§ How to complete this task:
Range to reproduce from the entries below: the line with "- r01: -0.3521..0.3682", the line with "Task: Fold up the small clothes", and every line in between. Give them exactly and give nothing else.

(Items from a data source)
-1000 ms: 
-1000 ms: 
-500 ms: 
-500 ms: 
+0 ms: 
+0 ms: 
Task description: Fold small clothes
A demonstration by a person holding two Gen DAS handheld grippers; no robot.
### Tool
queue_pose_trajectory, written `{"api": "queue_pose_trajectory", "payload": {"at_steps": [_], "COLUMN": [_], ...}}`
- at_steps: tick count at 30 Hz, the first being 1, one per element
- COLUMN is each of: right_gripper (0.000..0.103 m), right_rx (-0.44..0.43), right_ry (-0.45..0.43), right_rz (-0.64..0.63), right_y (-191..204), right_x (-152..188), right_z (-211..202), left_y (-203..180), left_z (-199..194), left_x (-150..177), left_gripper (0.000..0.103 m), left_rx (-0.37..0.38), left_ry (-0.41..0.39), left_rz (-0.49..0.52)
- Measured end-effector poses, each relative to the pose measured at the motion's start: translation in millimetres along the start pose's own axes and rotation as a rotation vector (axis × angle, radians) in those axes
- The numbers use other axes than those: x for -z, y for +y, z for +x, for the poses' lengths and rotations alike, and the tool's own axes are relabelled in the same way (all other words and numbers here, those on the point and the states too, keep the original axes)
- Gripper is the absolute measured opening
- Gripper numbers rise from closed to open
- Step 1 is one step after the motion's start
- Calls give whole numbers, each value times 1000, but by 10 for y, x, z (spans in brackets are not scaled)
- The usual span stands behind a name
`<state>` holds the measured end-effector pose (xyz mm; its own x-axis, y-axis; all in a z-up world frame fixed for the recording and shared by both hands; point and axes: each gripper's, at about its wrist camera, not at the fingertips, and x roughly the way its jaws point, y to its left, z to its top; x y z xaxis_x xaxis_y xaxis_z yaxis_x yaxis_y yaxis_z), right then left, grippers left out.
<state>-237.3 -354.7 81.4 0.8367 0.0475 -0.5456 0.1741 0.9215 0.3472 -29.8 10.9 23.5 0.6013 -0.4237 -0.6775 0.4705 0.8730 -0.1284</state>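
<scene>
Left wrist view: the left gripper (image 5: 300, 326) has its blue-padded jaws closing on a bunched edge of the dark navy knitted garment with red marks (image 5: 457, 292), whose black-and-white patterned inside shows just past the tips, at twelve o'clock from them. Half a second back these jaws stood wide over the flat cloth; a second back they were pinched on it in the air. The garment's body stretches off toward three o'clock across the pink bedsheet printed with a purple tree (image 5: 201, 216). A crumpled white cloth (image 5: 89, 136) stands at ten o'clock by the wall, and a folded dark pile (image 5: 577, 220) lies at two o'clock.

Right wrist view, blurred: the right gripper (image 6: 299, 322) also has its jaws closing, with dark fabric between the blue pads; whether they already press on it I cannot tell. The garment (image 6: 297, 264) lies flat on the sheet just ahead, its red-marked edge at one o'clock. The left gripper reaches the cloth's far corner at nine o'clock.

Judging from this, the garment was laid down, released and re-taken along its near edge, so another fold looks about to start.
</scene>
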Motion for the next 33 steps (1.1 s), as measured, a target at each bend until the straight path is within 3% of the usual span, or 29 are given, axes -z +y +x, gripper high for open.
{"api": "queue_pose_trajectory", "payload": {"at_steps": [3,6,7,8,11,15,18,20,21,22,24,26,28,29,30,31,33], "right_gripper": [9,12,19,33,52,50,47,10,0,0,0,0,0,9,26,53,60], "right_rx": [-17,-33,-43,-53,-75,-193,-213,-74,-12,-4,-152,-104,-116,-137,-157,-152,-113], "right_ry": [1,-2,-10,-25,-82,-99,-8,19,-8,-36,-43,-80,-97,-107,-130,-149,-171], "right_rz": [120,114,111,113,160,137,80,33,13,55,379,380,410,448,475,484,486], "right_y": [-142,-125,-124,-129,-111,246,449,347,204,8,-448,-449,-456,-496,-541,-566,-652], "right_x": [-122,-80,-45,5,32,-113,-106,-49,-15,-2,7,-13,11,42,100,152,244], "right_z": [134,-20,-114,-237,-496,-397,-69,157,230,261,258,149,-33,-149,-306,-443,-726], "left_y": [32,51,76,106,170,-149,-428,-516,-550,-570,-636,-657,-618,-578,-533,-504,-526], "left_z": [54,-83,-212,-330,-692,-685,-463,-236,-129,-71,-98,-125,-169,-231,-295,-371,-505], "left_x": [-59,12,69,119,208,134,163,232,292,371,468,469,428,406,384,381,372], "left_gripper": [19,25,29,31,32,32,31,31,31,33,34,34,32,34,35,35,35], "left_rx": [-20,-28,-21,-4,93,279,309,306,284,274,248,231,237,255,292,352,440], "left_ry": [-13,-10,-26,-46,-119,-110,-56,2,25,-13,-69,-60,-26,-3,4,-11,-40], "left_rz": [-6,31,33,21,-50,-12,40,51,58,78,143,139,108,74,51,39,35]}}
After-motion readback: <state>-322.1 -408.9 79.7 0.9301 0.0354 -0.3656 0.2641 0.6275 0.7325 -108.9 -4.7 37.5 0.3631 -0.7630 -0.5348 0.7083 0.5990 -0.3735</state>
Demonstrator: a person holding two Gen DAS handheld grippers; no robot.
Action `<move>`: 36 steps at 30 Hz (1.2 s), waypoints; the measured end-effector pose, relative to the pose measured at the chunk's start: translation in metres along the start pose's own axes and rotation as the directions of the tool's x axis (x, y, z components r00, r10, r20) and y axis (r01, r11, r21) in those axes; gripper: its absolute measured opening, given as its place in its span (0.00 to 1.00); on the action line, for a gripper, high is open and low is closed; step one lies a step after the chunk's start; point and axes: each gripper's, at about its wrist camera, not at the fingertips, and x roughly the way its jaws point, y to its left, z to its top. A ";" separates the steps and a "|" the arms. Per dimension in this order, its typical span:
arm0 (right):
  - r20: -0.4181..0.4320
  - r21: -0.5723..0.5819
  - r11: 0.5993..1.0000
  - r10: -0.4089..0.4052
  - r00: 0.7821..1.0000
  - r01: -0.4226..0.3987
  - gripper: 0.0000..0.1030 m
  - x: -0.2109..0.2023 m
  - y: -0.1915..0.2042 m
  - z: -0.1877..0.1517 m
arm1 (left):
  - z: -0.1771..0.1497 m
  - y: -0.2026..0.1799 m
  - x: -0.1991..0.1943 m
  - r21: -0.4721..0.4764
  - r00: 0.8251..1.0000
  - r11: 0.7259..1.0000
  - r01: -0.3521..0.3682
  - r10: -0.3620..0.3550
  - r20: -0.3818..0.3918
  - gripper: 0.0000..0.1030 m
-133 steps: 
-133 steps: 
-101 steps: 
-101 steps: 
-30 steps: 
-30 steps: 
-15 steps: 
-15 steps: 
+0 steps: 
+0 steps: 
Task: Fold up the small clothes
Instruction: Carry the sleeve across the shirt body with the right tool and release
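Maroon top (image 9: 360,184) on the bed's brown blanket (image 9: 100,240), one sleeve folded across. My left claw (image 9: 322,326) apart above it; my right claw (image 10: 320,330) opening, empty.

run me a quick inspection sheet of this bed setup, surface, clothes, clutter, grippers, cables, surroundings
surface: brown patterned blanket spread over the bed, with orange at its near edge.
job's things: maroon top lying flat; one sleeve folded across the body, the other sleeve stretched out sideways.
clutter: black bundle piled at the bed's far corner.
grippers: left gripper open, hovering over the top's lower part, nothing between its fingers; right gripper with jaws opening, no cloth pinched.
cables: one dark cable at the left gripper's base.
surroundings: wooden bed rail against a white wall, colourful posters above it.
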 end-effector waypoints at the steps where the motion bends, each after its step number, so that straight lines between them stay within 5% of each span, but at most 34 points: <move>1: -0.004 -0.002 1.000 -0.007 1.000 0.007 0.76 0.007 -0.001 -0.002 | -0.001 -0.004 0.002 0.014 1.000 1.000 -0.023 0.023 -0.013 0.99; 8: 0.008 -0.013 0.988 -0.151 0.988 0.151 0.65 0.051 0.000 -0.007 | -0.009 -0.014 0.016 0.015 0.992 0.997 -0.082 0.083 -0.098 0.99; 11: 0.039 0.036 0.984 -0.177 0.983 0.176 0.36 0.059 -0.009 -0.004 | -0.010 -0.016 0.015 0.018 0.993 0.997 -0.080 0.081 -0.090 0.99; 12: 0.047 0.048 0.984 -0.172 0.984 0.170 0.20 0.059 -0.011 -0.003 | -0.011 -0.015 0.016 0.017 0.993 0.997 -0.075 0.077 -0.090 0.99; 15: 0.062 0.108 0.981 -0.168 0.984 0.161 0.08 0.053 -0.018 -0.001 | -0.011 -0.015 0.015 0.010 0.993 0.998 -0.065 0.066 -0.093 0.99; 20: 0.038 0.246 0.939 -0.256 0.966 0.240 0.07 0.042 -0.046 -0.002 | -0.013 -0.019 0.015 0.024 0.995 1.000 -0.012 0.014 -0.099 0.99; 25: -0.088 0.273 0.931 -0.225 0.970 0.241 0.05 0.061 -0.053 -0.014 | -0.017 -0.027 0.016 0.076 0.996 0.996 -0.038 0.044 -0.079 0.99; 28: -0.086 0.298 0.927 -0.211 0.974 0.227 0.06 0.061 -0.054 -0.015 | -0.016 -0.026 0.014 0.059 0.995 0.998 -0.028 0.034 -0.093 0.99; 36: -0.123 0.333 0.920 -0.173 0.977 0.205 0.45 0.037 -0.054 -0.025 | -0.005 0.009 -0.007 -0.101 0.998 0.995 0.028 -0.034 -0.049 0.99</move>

§ Expected output:
  - r01: -0.3521..0.3682
  - r10: -0.3620..0.3550
  - r20: -0.3818..0.3918
  - gripper: 0.0000..0.1030 m
-133 steps: 
-133 steps: 
-101 steps: 
-101 steps: 
-30 steps: 
-30 steps: 
-15 steps: 
-15 steps: 
+0 steps: 
+0 steps: 
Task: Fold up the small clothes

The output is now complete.